Data records Block Start
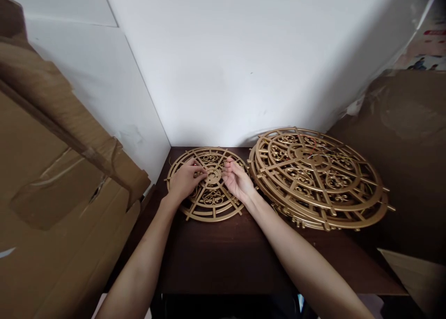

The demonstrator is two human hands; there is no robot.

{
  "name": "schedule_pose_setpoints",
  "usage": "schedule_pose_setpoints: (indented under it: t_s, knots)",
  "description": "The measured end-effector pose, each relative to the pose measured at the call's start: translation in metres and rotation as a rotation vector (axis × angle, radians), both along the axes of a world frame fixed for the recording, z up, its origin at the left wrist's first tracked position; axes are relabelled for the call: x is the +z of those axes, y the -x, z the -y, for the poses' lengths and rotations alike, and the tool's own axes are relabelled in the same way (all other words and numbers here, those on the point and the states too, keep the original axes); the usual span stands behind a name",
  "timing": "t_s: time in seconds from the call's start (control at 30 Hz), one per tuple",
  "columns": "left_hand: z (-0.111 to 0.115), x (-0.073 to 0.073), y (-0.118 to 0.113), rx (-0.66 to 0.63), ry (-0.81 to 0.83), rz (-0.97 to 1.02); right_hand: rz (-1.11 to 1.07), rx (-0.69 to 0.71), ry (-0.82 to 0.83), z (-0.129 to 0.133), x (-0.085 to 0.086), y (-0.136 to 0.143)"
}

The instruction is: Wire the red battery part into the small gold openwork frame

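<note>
A round gold openwork frame [213, 199] with scrollwork and spokes lies flat on the dark brown table. Over its left half is my left hand [188, 177], thumb and fingertips pinched together close to the central ring. My right hand [237, 177] is above the right half, palm partly turned up, its thumb and fingers also drawn into a pinch. Whatever either pinch holds is too small or hidden to make out. Thin wires show at the frame's edges.
Right of my right hand stands a tilted stack of larger gold round frames [313, 175], with thin yellow and red wires on top. Cardboard [52, 170] rises on the left, and more brown cardboard [407, 161] on the right. A white wall [237, 68] closes off the table's [223, 258] back.
</note>
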State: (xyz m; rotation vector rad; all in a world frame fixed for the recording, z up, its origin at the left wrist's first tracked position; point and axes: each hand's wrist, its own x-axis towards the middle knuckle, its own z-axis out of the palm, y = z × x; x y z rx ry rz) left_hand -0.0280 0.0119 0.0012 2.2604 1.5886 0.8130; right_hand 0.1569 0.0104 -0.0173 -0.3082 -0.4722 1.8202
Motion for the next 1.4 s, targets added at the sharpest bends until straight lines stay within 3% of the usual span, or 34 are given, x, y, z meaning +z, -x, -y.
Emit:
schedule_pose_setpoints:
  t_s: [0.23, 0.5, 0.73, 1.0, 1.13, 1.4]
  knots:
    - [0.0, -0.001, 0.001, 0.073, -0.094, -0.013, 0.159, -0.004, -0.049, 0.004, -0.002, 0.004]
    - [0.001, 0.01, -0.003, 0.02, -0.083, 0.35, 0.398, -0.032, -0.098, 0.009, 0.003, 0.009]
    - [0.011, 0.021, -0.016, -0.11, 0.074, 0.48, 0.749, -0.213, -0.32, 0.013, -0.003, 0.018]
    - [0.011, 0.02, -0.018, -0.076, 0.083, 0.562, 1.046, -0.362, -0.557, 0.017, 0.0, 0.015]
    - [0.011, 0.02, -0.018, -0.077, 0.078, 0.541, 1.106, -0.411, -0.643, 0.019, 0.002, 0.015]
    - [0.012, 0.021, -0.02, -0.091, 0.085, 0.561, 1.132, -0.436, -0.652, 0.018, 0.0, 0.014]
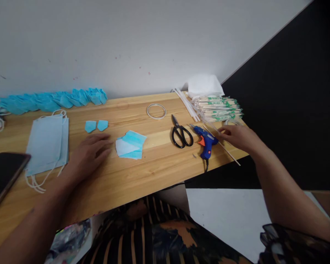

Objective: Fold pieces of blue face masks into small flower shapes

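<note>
My left hand rests on the table with its fingers stretched out, holding nothing. Beyond its fingertips lie two small blue pointed pieces of mask fabric, and to its right are several cut pieces in blue and white. At the right, my right hand has thumb and fingers drawn together in a pinch beside the grip end of a blue glue gun. A thin pale strip meets the fingertips; whether they hold it is unclear. A thin wooden stick passes by the glue gun, under my right hand.
Black-handled scissors and a pale ring lie mid-table. Behind are white glue sticks and wrapped chopsticks. Face masks, a phone and a row of folded blue pieces occupy the left.
</note>
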Available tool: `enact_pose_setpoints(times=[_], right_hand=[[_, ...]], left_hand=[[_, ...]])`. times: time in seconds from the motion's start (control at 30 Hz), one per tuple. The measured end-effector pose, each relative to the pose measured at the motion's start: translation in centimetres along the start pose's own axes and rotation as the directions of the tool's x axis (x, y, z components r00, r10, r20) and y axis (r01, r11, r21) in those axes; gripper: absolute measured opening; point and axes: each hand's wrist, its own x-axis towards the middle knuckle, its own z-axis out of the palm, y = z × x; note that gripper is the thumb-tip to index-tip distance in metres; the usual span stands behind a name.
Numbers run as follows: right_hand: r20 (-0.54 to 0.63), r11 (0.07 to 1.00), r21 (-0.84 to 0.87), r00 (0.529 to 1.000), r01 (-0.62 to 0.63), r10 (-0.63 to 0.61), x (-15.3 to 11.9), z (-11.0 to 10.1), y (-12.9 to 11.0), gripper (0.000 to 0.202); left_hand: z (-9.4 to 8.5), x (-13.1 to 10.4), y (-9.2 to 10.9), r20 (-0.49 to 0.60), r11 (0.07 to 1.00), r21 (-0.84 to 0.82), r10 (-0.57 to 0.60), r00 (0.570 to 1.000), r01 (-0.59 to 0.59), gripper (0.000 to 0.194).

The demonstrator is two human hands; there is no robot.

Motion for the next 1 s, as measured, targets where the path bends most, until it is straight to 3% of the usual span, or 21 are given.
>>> enact_pose_setpoints(times=[0.1, 0.2, 0.4, 0.5, 0.8, 0.9, 1.0], right_hand=[[0.057, 1.000, 0.001, 0.998, -0.009, 0.009, 0.7, 0.4, 0.3, 0.025], [0.017, 0.999, -0.041, 1.000, 0.005, -0.004, 1.4, 0.3, 0.1, 0.028], [-0.016, 0.978, -0.187, 0.995, -0.096, 0.095, 2.5, -0.5, -2.2, 0.035], [-0.037, 0.977, -0.198, 0.997, -0.079, 0.073, 3.3, -0.6, -3.4, 0.043], [-0.077, 1.000, 0.015, 0.997, 0.010, -0.009, 4.5, -1.0, -3.0, 0.035], [-0.145, 0.999, 0.049, 0.989, 0.018, -0.011, 5.7, -1.6, -3.4, 0.032], [-0.162, 0.999, 0.012, 0.986, 0.037, -0.035, 7.0, -2.3, -4.4, 0.046]], left_hand=[[0.0, 0.0, 0.0, 0.001, 1.000, 0.001, 0.003, 1.000, -0.003, 0.041], [-0.1, 0.0, 0.1, 0.002, 1.000, 0.004, 0.004, 1.000, -0.004, 0.041], [-0.1, 0.0, 0.3, -0.011, 1.000, -0.008, 0.015, 1.000, -0.015, 0.042], [-0.2, 0.0, 0.3, -0.011, 1.000, -0.004, 0.012, 1.000, -0.012, 0.041], [0.1, -0.1, -0.1, -0.004, 1.000, -0.005, 0.023, 1.000, -0.023, 0.041], [0.1, -0.1, -0.1, -0.003, 1.000, 0.003, 0.022, 1.000, -0.022, 0.042], [0.0, -0.2, -0.1, 0.005, 1.000, 0.012, 0.020, 1.000, -0.020, 0.042]])
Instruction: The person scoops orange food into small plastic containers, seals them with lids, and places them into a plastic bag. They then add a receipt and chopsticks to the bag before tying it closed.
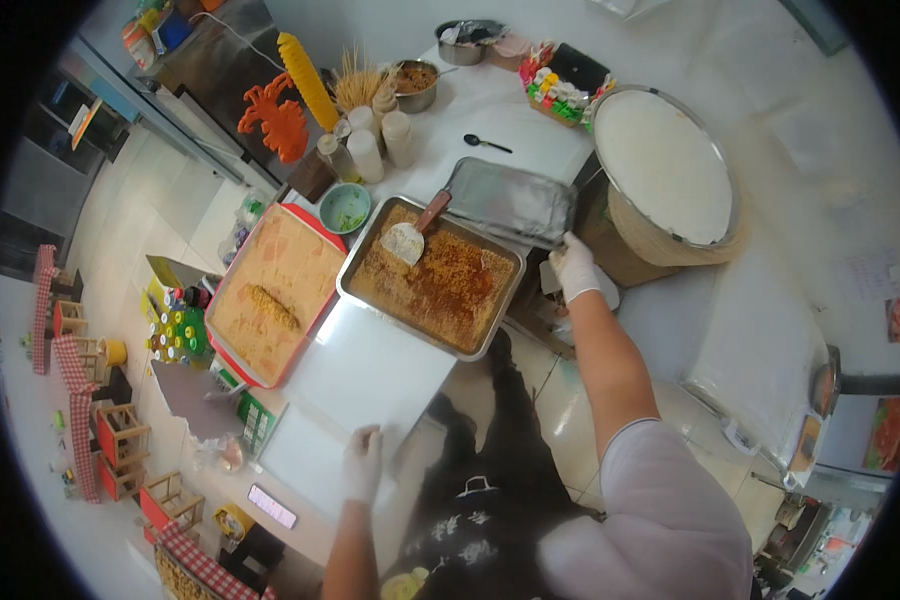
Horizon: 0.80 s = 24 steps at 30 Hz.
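Observation:
My right hand (574,268), in a thin white glove, is at the near right corner of a covered metal tray (510,199); its fingers touch the corner. Gloved too, my left hand (364,461) is over the white board at the table's near side, its fingers curled and nothing seen in them. Between the hands lies a steel tray of brown crumbs (457,292), with a wood-handled scraper (412,236) resting in it. Left of that, a red-rimmed tray (232,300) holds a crumb-coated, elongated food piece (273,306).
Squeeze bottles (365,155), a green bowl (345,208) and a pot of sauce (415,82) stand at the back. A black spoon (487,143) lies behind the covered tray. A large round white-topped container (664,165) is at right, a phone (272,506) at near left.

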Tool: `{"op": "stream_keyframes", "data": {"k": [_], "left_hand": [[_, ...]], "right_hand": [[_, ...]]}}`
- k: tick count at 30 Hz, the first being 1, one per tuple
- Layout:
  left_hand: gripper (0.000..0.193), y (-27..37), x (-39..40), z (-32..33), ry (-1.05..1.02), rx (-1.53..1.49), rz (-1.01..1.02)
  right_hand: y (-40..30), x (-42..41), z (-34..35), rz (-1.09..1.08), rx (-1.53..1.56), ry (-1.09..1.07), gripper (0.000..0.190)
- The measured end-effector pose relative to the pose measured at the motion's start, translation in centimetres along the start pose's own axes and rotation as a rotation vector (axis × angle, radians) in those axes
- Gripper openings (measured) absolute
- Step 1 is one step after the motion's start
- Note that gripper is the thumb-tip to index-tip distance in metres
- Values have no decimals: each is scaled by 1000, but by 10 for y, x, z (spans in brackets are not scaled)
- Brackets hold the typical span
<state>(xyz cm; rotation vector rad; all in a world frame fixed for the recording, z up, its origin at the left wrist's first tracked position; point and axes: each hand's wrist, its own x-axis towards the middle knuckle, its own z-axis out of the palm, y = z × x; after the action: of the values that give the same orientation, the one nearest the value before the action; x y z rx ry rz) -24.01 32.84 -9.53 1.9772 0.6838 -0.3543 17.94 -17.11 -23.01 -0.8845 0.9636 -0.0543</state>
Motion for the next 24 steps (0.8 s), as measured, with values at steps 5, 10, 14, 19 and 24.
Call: {"op": "stream_keyframes", "data": {"k": [5, 10, 14, 19, 24], "left_hand": [[33, 68, 50, 33, -45, -200, 16], [63, 106, 94, 61, -73, -561, -150], [84, 121, 122, 78, -156, -804, -254], [77, 137, 132, 98, -229, -852, -203], [52, 153, 133, 119, -59, -718, -235]], "right_hand": [[-43, -27, -35, -30, 135, -134, 35], [-47, -105, -56, -21, 48, -386, 34], [-28, -139, -20, -171, -506, -395, 36], [-13, -129, 36, -407, -879, -587, 32], [-5, -92, 73, -570, -1129, -613, 36]]}}
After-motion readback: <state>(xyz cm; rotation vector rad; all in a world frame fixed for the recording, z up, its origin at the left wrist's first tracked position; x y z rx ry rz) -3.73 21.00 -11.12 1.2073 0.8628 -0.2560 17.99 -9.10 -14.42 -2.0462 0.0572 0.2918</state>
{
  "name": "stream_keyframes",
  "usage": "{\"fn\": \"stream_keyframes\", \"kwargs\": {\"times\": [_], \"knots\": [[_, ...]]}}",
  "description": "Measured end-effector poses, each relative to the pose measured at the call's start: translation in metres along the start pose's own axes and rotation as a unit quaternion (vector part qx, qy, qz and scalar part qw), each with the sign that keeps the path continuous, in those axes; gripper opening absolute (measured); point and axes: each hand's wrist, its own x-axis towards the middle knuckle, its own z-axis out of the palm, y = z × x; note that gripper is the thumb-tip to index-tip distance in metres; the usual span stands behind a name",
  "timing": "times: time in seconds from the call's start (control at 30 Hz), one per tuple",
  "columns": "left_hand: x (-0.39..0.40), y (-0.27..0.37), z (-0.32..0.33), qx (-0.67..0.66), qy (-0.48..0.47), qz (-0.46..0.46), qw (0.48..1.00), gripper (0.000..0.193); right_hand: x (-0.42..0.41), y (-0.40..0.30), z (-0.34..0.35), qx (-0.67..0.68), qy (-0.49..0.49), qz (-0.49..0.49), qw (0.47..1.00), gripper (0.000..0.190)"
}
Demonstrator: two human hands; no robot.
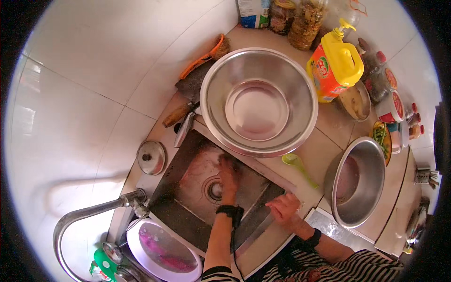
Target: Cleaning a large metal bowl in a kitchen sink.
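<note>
My left hand (228, 176) reaches down into the dark metal sink (253, 215), just beside its round drain (215, 189). Its fingers point toward the sink's far wall and are blurred, so whether they hold anything is unclear. My right hand (284, 208) is at the sink's right edge, its fingers curled; no held object shows. Beyond the sink stands a large steel basin (259, 109). A green plastic spoon (300, 170) lies on the counter between that basin and a smaller, tilted steel basin (356, 183) on the right.
A curved faucet (91, 208) rises left of the sink, above a purple-rimmed tub (165, 245) with pink contents. A metal lid (152, 157) and a cleaver (184, 129) lie along the sink's left rim. A yellow pump jug (333, 67) and several jars line the back.
</note>
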Motion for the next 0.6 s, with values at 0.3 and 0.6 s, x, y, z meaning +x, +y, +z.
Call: {"fn": "stream_keyframes", "kwargs": {"times": [0.3, 0.6], "knots": [[-0.085, 0.034, 0.022, -0.098, -0.231, 0.155, 0.956, 0.027, 0.005, -0.012, 0.003, 0.02, -0.029, -0.014, 0.999, 0.015], [0.053, -0.015, -0.05, 0.098, -0.075, 0.043, 0.991, 0.033, -0.001, -0.002, 0.003, -0.001, -0.002, -0.002, 1.0, 0.014]]}}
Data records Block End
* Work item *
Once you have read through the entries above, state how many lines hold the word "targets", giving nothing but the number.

* Response for this exercise *
2